Critical groups of van Lint-Schrijver Cyclotomic Strongly Regular Graphs

TL;DR

This paper computes the critical groups of a specific family of cyclotomic strongly regular graphs constructed from finite fields, extending understanding of their algebraic and combinatorial properties.

Contribution

It explicitly determines the critical groups for a class of cyclotomic strongly regular graphs defined by prime powers and subgroup structures.

Findings

Critical groups are computed for the specified family of graphs.

Results depend on prime and subgroup parameters.

Provides explicit algebraic structure of the critical groups.

Abstract

The \emph{critical} group of a finite connected graph is an abelian group defined by the Smith normal form of its Laplacian.
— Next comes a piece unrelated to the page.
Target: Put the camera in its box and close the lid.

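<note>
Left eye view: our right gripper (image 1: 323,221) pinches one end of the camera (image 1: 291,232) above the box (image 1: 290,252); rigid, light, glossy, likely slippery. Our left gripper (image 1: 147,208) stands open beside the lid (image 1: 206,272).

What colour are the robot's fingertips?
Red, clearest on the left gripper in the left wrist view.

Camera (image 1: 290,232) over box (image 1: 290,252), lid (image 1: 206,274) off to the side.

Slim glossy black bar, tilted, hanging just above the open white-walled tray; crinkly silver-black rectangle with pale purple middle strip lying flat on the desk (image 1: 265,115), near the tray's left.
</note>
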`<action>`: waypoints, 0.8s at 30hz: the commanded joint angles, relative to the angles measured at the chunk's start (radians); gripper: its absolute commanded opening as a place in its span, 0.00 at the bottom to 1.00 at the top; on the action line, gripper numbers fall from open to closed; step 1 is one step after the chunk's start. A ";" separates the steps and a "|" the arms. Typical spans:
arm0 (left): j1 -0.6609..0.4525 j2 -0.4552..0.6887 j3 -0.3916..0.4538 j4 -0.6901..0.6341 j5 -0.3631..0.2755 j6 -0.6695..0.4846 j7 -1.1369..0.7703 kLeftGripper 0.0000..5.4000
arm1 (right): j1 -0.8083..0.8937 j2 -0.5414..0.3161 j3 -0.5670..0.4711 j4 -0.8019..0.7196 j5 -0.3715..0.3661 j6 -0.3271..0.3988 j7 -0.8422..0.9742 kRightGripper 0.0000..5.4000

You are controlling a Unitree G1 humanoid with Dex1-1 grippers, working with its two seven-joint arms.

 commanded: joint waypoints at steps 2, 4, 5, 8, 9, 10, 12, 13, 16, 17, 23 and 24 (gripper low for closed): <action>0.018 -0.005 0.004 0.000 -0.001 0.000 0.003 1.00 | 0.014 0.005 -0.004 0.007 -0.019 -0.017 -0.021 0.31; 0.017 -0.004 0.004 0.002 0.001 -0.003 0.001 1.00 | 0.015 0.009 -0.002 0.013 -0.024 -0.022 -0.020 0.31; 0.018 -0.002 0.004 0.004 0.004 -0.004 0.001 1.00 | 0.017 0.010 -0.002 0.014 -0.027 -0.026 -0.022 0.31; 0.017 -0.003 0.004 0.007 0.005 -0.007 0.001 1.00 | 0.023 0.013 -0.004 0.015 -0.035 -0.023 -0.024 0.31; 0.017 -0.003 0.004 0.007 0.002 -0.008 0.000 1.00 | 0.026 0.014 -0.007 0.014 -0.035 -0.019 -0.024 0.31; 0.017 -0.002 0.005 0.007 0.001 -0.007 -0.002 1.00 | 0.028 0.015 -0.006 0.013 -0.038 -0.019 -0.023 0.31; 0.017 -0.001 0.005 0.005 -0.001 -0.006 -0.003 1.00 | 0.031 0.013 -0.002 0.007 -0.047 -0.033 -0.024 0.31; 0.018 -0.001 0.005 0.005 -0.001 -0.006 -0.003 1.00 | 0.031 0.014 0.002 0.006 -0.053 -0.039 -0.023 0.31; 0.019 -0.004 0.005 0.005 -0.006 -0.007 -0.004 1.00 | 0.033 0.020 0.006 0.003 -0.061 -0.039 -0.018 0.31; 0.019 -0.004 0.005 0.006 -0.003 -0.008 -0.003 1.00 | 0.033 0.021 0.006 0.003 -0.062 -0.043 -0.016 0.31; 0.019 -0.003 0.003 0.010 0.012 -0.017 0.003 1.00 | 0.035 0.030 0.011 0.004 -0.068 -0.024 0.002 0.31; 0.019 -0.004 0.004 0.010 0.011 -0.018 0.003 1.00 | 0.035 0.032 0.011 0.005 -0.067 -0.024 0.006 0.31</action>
Let $q$ be a power of a prime and $H$ be a multiplicative subgroup of $K=\mathbb{F}_{q}$. By $\mathrm{Cay}(K,H)$ we denote the Cayley graph on the additive group of $K$ with `connection' set $H$. A strongly regular graph of the form $\mathrm{Cay}(K,H)$ is called a \emph{cyclotomic strongly regular graph}. Let $p$ and $\ell >2$ be primes such that $p$ is primitive $\pmod{\ell}$. We compute the \emph{critical} groups of a family of \emph{cyclotomic strongly regular graphs} for which $q=p^{(\ell-1)t}$ (with $t\in \mathbb{N}$) and $H$ is the unique multiplicative subgroup of order $k=\frac{q-1}{\ell}$. These graphs were first discovered by van Lint and Schrijver in \cite{VS}.